眉を寄せて問う藤堂に困った顔で関が天井を仰ぐ。

「それがな、…。一応、刑事として現実的な犯罪に対応するのが仕事なんだが、…。色んな事件が入ってきてな、…―――」

遠い視線になる関に、藤沢紀志がいう。

「何をいってらっしゃるんですか。関刑事は、異界部門の担当でしょう?」

「…――違う。断じて、違う!おれは、普通の、一般市民の生活を守る警察官で別にその異界担当とかいうのじゃない!」

「でも、相方が鷹城さんでしょ?秀一さんなのに」

「…誰が相方だ」

「まあでも、関の言い分もわかるけど、僕達が捕まえてるのは、確かに異界からの犯罪集団も多いよね。
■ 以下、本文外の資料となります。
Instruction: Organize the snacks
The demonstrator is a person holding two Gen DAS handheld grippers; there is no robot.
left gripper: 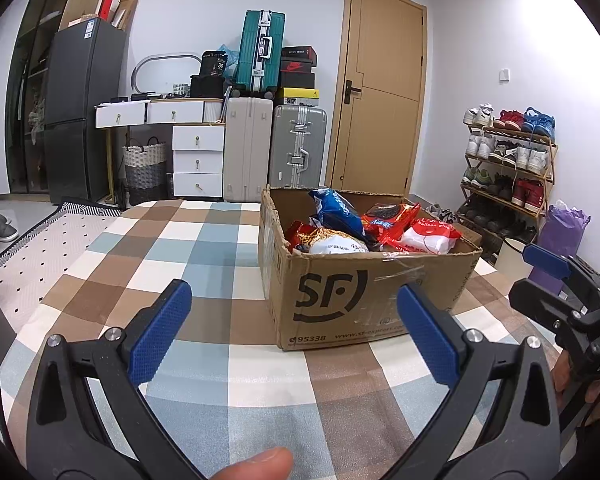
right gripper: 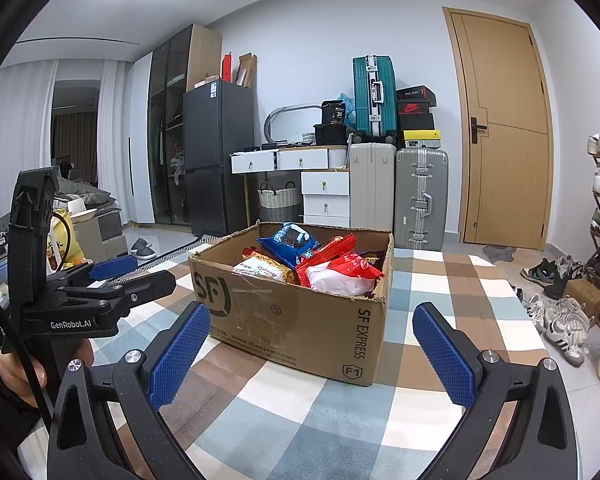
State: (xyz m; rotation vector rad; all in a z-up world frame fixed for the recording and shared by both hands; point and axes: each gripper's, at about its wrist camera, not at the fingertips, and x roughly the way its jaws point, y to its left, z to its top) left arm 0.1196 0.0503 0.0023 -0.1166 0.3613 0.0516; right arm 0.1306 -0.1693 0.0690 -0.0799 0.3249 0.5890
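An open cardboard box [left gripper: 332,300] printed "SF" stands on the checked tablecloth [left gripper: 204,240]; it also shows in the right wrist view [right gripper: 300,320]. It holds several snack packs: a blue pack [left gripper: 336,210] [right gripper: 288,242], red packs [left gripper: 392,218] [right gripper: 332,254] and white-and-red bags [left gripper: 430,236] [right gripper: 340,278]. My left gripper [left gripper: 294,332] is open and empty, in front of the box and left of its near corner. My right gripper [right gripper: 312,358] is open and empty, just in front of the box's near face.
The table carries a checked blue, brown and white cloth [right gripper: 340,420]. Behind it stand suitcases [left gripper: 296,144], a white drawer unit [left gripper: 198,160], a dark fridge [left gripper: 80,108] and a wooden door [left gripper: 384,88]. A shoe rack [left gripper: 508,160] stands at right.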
この間は、界境破壊テロ犯つかまえたんだし、あきらめて多世界間移動プログラムの批准条約と、そこでの世界間犯罪者引き渡しプログラム研修しっかり受けて、担当になればいいのに」

「誰がだ!おれの管轄はこの日本の神奈川県内であって、異界とか、何とかは管轄じゃない!」

「…――――」

藤堂は、唐突に挟まれた関への発言に顔を向けて。――――

 言葉を失っていた。

「はじめまして、藤堂さん。僕、いまお話に出ておりました鷹城です」

 美貌という表現では足りないだろう。

 黒髪が艶やかに。

 深い黒瞳が微笑んで。

 白い美貌は、見たものの意識を奪う。

 人とは思われぬ美貌。

 鷹城秀一が、微笑んでいた。

 古い洋館に馴染む良い仕立てのベストにスーツ姿。

 その姿が突然現れたことに、―――。